End of an era in St. Thomas

The last Ford Crown Victoria rolled off its St. Thomas, Ont., production line last week, nearly 32 years after the full-size, rear-wheel drive Panther-platform vehicle was first launched, sending about 1,000 workers home for good, with the remaining 200 or so to stay on until early 2012 to decommission the 44 year-old plant.

Ford is the sales leader in Canada, but among auto companies that build vehicles in Canada, Ford is neck and neck with Honda for producing the fewest vehicles in this country.

“The fact they sell so many more than they will make here, is offensive,” Ken Lewenza, national president of the Canadian Auto Workers union, told the London Free Press recently. “You do not see Korean manufacturers pulling out of Korea, but you see Ford moving out of North America – and it pisses me off.”
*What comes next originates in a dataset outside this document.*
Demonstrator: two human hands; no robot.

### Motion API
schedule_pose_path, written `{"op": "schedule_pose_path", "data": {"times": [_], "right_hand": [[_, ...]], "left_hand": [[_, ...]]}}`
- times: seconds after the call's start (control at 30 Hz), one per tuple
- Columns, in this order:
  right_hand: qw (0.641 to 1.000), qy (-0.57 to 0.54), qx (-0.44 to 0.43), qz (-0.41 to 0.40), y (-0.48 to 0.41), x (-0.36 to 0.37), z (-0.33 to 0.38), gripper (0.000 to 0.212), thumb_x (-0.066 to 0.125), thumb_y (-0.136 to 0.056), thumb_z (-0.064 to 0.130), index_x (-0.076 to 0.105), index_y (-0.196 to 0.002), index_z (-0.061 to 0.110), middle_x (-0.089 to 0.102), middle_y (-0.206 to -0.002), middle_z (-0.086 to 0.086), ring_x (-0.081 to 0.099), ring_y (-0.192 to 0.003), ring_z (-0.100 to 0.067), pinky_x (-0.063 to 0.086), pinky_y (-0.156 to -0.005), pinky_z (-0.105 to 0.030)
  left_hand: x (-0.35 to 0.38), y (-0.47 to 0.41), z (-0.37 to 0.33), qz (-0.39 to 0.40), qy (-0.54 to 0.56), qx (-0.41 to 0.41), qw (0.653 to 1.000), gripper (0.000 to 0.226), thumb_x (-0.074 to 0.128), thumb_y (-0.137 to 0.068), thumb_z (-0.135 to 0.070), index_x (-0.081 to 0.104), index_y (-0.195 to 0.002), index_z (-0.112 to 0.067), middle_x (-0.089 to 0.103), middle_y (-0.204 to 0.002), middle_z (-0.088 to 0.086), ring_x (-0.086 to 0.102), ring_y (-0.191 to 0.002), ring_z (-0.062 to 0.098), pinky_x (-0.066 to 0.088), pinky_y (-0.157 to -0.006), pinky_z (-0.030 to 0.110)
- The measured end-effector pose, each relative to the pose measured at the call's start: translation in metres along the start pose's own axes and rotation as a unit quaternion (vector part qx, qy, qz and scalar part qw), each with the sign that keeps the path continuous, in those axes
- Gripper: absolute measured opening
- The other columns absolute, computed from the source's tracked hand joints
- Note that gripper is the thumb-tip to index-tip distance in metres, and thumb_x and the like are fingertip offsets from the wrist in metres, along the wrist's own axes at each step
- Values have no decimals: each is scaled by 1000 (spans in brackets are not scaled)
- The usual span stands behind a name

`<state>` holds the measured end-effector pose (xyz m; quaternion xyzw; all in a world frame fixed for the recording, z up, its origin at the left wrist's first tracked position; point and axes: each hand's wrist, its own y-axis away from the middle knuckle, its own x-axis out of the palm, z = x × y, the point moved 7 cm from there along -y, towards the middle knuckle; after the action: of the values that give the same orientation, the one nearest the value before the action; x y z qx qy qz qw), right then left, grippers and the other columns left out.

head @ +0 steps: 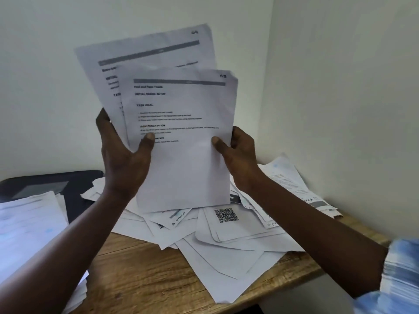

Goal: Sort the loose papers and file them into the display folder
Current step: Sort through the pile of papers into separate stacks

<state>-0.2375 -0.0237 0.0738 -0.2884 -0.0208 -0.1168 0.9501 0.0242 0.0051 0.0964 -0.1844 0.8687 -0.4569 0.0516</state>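
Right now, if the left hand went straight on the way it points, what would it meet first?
The left hand points up and away, gripping the sheets. Beyond them the way looks free up to the wall, probably; depth is unclear.

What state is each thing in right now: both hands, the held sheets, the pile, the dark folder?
left hand: grips the fanned sheets, thumb in front.
right hand: pinches the front sheet at its right edge.
fanned sheets: held upright above the wooden table, overlapping.
loose pile: scattered flat on the wooden table.
dark folder: lying flat, partly covered by papers.
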Motion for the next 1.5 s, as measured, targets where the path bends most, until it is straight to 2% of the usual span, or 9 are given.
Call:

Ford argues that it is far from abandoning North America, even with the closing of 28 plants on the continent. It is simply addressing overcapacity to ensure its survival. As for St. Thomas specifically, in light of upcoming fuel economy regulations and the declining market for traditional full-size, rear-wheel-drive body-on-frame cars, the plant and its products were no longer competitive, or sustainable, with no flex capability and running a single shift.

It’s not easy being green

The Union of Concerned Scientists has released its second annual hybrid scorecard and the results peg the Volkswagen Touareg Hybrid and the BMW X6 ActiveHybrid as the worst offenders.

The U.S.-based non-profit environmental group – which criticized hybrid car manufacturers for not delivering on the technology’s promise and for adding options that make them unnecessarily expensive – gave the Touareg Hybrid, which isn’t sold in Canada, the lowest Environmental Improvement Score. The group found that it is “the first hybrid vehicle to achieve less than a 10 per cent reduction in global warming pollution compared with its conventional counterpart.”

The BMW X6 ActiveHybrid received the next lowest EIS. It is more of a performance hybrid, the electric engine more geared to adding power and torque than reducing fuel consumption, at least compared to gas-only six and V8 versions of the X6.

This and its X6 M-equalling cost may be why the X6 M will only be produced until the end of the year. BMW Canada confirmed this week that there’ll be no 2012 X6 ActiveHybrid available in North America.